● **Task description**
Print every line below exactly as written, but leave the pictures behind.

▶

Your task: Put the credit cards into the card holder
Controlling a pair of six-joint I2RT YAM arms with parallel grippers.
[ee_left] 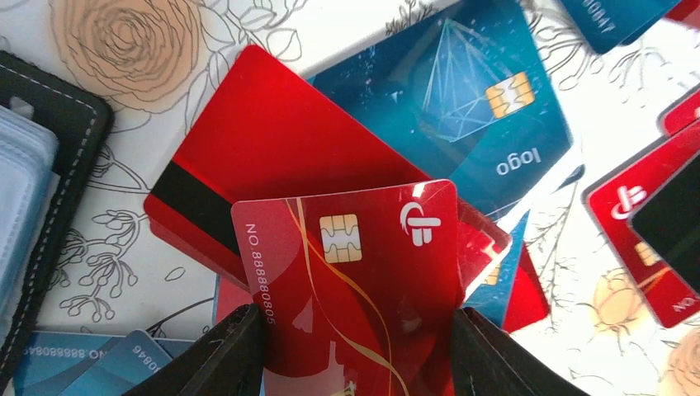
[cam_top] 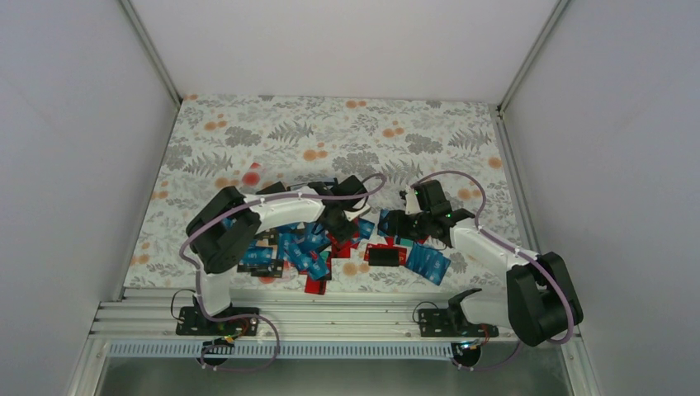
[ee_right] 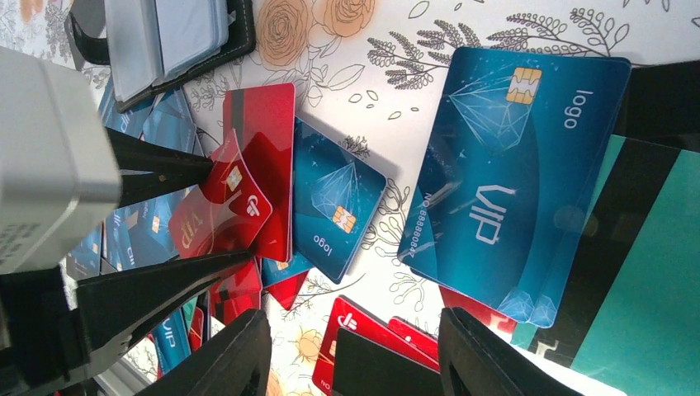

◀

● **Written answer**
Your task: Put the credit cards into the card holder
Controlling a pair of six-joint I2RT YAM arms with parallel grippers.
[ee_left] 
[cam_top] 
[ee_right] 

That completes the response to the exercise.